Copy each line of the records below, from the first through the one that contains "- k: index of", exactly as written.

[Data excerpts]
■ ■ ■ ■

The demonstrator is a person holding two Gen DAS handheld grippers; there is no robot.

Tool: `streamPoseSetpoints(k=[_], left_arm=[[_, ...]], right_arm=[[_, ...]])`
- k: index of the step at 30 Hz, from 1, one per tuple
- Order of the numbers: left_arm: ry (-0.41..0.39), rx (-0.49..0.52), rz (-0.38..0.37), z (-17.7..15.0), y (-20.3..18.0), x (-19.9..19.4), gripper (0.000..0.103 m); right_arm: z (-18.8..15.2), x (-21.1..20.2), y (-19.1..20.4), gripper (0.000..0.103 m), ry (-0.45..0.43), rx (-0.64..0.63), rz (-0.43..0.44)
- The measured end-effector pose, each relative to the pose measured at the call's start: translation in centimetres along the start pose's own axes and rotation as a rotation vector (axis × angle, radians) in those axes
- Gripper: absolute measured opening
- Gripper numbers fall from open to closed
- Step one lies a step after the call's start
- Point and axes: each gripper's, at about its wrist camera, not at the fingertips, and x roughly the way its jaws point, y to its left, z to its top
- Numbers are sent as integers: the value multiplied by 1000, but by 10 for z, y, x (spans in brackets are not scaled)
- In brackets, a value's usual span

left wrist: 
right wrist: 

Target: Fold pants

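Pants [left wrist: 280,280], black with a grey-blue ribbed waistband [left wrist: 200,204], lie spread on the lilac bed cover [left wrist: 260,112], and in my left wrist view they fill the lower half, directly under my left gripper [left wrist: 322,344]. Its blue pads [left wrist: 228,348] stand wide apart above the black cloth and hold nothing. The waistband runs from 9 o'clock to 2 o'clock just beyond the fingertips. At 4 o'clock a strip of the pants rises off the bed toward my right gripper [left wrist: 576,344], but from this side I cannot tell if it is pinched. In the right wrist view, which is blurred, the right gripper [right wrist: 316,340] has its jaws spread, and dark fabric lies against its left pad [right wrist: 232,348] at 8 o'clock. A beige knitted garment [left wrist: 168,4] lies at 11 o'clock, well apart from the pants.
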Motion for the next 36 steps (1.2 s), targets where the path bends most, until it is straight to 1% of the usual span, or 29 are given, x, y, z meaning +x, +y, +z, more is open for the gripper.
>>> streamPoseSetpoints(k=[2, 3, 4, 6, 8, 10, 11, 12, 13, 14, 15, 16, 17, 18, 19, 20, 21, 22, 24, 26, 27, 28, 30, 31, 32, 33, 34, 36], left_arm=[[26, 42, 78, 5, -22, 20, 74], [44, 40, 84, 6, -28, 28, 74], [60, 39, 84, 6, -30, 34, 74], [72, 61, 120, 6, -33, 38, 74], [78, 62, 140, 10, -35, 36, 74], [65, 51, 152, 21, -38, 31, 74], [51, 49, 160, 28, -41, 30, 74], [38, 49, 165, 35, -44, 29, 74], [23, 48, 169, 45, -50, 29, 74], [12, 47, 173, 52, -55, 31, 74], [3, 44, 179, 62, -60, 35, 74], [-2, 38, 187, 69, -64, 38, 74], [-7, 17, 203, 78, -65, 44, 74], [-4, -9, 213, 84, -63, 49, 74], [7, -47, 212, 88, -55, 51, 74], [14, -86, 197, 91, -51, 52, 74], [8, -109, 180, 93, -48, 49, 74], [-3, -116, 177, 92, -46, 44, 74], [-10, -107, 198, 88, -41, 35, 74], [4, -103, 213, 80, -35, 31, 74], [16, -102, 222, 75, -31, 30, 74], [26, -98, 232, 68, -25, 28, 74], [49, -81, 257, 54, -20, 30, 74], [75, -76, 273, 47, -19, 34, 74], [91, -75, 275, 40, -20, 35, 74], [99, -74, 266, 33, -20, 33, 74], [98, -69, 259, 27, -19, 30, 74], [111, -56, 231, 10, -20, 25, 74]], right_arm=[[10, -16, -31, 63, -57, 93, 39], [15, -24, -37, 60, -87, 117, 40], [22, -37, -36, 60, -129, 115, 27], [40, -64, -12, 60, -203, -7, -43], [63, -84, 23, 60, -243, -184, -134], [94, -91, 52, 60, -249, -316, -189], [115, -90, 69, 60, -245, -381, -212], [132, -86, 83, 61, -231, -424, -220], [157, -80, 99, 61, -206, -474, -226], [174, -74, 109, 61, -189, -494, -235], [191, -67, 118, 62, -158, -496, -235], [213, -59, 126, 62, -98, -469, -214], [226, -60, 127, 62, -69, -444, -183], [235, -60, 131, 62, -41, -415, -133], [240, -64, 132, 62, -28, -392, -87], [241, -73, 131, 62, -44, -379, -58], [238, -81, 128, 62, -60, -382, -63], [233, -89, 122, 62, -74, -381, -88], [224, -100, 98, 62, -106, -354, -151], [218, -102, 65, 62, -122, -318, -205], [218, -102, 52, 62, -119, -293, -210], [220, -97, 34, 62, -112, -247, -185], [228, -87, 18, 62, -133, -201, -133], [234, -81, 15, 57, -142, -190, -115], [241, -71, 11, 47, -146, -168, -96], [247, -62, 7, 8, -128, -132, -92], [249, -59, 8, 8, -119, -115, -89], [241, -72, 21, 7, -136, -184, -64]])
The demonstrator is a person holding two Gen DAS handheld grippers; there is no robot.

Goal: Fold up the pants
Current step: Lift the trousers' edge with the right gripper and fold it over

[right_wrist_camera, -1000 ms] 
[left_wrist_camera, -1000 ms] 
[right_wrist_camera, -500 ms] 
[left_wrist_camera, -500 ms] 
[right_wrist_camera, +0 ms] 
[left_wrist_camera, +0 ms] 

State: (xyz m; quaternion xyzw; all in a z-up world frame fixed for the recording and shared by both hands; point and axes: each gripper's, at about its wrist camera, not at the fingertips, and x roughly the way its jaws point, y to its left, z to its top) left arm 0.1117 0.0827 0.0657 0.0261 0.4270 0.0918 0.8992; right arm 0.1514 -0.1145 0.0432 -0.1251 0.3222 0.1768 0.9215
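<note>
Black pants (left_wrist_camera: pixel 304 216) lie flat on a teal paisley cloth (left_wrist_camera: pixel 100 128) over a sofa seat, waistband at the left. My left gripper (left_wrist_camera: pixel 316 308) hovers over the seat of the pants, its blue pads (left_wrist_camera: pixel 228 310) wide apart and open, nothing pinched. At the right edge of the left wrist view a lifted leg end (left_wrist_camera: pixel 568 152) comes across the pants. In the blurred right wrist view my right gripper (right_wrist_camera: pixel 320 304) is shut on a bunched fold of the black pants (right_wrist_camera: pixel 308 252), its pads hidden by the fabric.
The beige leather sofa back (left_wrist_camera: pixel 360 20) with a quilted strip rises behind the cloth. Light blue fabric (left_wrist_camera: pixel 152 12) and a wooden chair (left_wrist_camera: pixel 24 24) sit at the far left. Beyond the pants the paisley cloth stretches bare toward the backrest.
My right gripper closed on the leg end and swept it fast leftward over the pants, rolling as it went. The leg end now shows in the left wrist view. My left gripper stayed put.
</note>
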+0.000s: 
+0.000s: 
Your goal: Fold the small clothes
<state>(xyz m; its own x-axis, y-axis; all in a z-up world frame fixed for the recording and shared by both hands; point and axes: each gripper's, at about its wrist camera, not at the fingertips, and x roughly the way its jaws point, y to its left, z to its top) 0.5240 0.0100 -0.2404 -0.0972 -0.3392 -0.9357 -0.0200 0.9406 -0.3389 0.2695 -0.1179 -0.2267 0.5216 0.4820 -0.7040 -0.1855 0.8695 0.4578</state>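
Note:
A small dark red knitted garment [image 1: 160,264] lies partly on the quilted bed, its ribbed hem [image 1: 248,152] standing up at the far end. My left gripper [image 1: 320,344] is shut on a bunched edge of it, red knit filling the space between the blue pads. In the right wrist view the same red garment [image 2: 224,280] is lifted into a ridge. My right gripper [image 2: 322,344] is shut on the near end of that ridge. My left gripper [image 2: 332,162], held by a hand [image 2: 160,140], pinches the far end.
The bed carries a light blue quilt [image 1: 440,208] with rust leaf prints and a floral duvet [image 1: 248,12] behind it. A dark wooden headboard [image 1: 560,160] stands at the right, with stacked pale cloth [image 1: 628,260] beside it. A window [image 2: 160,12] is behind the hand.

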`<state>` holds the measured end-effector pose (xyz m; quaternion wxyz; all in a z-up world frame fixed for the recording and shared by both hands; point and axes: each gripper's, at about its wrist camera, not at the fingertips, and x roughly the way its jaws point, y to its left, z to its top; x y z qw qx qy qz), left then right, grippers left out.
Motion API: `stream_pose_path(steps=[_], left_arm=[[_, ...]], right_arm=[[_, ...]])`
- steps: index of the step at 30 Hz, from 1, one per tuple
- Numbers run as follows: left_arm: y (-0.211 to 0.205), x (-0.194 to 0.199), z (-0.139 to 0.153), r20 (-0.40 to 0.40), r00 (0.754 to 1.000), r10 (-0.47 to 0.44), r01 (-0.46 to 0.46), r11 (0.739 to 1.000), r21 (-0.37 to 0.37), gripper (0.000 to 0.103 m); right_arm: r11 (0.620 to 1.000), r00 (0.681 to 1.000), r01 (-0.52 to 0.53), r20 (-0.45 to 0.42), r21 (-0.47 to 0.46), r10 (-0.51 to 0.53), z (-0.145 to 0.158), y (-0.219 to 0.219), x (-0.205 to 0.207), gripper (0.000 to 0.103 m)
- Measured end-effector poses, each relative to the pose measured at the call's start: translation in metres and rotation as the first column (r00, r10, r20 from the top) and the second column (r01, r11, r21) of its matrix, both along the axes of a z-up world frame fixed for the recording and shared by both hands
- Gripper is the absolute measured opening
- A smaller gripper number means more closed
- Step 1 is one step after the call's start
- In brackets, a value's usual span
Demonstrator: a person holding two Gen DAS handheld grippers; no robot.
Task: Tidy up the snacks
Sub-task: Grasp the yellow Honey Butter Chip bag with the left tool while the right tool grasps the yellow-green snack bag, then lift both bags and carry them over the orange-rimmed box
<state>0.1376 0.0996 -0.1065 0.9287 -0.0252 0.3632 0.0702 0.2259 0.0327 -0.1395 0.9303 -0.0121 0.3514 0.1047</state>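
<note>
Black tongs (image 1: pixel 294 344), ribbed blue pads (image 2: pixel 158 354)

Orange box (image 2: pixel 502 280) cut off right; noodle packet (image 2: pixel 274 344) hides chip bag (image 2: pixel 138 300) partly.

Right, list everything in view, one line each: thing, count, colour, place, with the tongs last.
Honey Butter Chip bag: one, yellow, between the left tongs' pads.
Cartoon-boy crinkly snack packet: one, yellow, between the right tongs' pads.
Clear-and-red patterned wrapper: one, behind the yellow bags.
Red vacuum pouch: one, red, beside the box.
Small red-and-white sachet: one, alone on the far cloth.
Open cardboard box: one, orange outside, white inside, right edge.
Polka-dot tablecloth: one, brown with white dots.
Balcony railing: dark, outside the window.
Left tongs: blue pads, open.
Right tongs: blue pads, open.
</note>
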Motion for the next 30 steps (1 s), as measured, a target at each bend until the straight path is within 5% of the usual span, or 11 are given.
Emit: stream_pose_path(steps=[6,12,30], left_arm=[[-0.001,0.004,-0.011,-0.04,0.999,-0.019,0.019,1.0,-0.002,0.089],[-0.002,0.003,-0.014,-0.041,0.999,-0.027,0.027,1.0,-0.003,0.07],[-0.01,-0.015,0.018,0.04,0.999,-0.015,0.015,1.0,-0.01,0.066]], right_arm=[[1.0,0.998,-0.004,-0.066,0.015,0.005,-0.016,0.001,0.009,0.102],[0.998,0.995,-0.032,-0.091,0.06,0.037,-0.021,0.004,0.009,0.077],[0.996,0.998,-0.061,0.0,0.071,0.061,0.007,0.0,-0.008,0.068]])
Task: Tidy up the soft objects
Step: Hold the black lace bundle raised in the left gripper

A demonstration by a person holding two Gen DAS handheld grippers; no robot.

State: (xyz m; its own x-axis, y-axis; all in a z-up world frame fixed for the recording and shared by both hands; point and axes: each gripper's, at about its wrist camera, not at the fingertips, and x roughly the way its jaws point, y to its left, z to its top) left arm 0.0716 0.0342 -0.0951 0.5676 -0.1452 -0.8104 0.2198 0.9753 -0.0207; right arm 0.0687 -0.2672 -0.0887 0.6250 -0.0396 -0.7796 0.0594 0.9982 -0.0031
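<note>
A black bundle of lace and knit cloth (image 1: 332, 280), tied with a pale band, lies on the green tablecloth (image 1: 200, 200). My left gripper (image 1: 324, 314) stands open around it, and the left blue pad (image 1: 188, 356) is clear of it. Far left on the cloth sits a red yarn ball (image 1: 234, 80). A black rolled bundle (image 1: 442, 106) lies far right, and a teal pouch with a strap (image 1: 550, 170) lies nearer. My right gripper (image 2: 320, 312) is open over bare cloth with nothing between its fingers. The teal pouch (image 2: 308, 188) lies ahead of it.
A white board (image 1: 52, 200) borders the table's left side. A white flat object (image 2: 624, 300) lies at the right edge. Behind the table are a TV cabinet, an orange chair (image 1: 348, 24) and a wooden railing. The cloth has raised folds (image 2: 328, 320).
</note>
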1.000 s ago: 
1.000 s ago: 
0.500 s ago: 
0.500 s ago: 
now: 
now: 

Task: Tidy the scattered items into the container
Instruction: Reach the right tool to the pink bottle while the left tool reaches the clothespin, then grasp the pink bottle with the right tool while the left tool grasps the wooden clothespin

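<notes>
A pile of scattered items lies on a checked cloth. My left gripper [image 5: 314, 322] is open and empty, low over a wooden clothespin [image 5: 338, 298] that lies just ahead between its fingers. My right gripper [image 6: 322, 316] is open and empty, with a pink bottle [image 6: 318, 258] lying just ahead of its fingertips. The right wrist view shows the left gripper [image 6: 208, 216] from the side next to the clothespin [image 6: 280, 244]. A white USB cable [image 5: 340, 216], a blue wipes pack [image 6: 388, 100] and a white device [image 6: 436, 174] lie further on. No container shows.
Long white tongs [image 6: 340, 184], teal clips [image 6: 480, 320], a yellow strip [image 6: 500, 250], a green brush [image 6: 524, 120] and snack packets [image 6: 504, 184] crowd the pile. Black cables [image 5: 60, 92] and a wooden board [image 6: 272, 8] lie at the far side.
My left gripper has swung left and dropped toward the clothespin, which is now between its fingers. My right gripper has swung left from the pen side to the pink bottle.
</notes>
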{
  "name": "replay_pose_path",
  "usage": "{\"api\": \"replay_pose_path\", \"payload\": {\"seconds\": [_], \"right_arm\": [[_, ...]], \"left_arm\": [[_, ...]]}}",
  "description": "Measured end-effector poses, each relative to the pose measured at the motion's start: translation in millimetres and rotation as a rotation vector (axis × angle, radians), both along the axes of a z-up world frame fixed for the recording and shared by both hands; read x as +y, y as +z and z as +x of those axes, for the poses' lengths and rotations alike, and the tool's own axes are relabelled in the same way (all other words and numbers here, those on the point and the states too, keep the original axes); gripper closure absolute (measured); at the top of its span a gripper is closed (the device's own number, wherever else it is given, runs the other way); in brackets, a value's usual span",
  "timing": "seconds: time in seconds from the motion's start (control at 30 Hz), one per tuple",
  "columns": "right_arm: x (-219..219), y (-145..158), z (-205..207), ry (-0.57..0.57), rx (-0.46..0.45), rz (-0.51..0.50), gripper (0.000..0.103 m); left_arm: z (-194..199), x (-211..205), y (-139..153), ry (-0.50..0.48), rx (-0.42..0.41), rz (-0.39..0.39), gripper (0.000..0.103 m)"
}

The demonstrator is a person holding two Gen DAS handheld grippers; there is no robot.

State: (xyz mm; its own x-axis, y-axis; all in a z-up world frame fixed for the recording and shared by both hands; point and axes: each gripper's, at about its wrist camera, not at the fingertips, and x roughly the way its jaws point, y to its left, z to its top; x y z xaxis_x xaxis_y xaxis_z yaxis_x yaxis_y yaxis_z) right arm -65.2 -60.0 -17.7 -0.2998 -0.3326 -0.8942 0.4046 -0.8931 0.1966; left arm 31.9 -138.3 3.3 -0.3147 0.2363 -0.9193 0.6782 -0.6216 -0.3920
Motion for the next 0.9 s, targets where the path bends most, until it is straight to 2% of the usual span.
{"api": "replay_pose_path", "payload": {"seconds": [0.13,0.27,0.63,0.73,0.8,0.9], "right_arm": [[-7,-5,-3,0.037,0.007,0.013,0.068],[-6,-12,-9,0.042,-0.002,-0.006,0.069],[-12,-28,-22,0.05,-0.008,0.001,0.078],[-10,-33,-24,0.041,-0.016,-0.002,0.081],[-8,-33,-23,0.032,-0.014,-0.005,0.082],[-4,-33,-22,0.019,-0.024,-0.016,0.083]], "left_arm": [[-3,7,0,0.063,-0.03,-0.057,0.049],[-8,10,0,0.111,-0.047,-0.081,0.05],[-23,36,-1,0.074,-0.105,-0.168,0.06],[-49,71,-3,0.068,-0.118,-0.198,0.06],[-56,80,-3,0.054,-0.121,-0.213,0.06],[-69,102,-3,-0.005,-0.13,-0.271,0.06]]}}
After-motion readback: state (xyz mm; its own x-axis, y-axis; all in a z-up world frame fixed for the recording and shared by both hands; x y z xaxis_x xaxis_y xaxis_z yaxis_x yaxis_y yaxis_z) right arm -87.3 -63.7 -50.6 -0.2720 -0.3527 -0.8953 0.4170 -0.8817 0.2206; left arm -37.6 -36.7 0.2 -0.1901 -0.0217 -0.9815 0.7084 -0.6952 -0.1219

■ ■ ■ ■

> _TASK RESPONSE_
The demonstrator is a person holding two Gen DAS handheld grippers; there is no robot.

Tool: `streamPoseSetpoints(k=[_], left_arm=[[_, ...]], right_arm=[[_, ...]])`
- k: index of the step at 30 Hz, from 1, one per tuple

Output is complete for this exercise.